- What the task asks
For the material below, output exactly the span from the line with "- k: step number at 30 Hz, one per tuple" to the line with "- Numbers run", including both, and nothing besides.

- Supplied material
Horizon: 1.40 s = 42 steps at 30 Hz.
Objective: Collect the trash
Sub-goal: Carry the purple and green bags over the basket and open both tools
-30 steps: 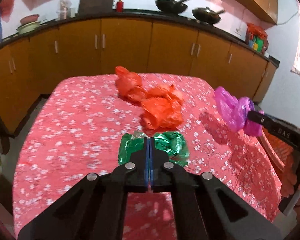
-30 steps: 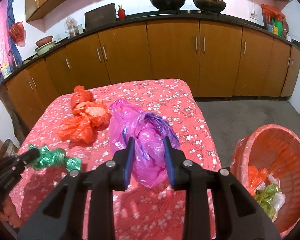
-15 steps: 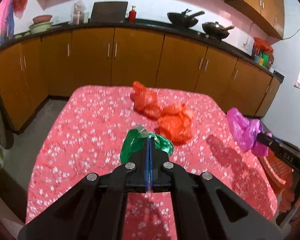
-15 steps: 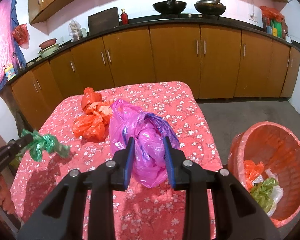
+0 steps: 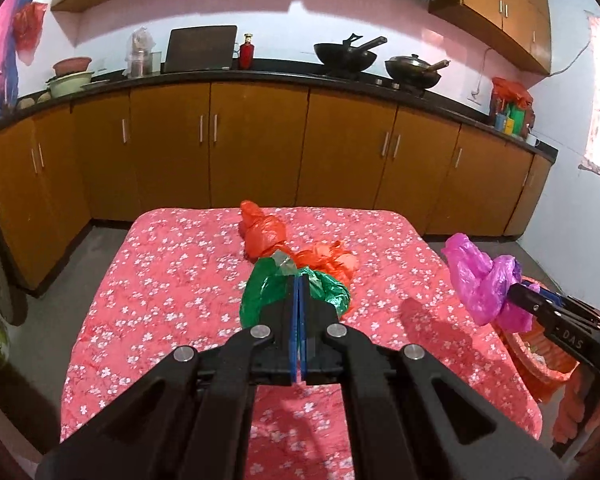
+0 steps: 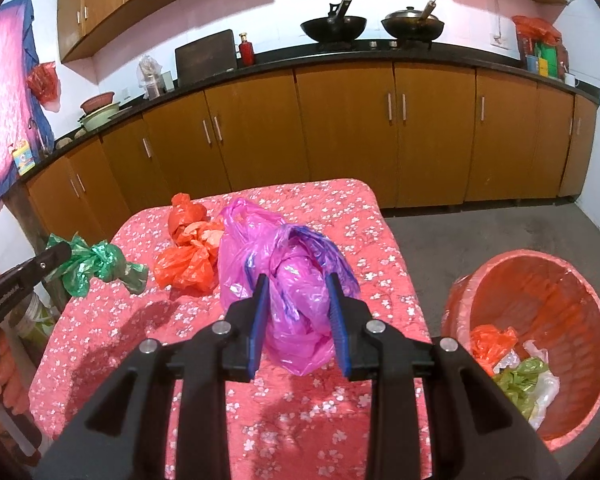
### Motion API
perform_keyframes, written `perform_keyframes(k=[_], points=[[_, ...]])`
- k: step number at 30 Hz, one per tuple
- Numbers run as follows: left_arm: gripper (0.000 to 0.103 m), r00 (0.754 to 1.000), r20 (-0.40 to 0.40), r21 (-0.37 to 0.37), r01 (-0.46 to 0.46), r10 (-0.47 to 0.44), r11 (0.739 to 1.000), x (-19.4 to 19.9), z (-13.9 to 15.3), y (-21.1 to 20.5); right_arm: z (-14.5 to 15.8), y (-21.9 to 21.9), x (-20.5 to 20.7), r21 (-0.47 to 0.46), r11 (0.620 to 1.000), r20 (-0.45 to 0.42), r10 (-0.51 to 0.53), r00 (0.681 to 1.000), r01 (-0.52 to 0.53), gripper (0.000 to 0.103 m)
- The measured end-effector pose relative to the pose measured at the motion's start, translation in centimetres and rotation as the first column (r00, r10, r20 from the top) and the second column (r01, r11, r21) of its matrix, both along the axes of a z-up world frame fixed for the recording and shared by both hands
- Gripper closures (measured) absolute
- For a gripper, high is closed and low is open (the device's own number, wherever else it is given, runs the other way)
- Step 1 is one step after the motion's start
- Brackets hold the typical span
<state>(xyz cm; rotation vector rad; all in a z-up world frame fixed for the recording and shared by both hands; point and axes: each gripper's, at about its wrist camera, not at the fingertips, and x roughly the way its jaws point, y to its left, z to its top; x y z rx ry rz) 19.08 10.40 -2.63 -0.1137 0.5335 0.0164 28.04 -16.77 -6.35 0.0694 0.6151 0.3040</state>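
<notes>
1. Fingers of the left gripper (image 5: 298, 280) are clenched flat on a green plastic bag (image 5: 260, 288), held above the flowered desk (image 5: 160, 280).
2. Right gripper (image 6: 298, 280) fingers grasp a pink plastic bag (image 6: 288, 280) clear of the desk.
3. Orange bags (image 6: 188, 256) lie on the desk; an orange basket (image 6: 572, 280) with trash stands on the floor beside it.

Both wrist views face the cabinets (image 5: 260, 148), sharing the table (image 6: 380, 280).
</notes>
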Motion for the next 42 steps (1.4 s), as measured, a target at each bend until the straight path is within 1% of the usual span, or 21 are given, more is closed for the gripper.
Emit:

- Exercise result
- k: step number at 30 Hz, one per tuple
- Numbers run as follows: left_arm: gripper (0.000 to 0.103 m), r00 (0.754 to 1.000), r20 (-0.40 to 0.40), r21 (-0.37 to 0.37), r01 (-0.46 to 0.46), r10 (-0.47 to 0.44), r11 (0.739 to 1.000), x (-19.4 to 19.9), z (-13.9 to 15.3), y (-21.1 to 20.5); right_arm: z (-14.5 to 15.8), y (-21.9 to 21.9), x (-20.5 to 20.7), r21 (-0.47 to 0.46), r11 (0.620 to 1.000), r20 (-0.45 to 0.42), r10 (-0.51 to 0.53), r00 (0.681 to 1.000), r01 (-0.52 to 0.53), gripper (0.000 to 0.103 m)

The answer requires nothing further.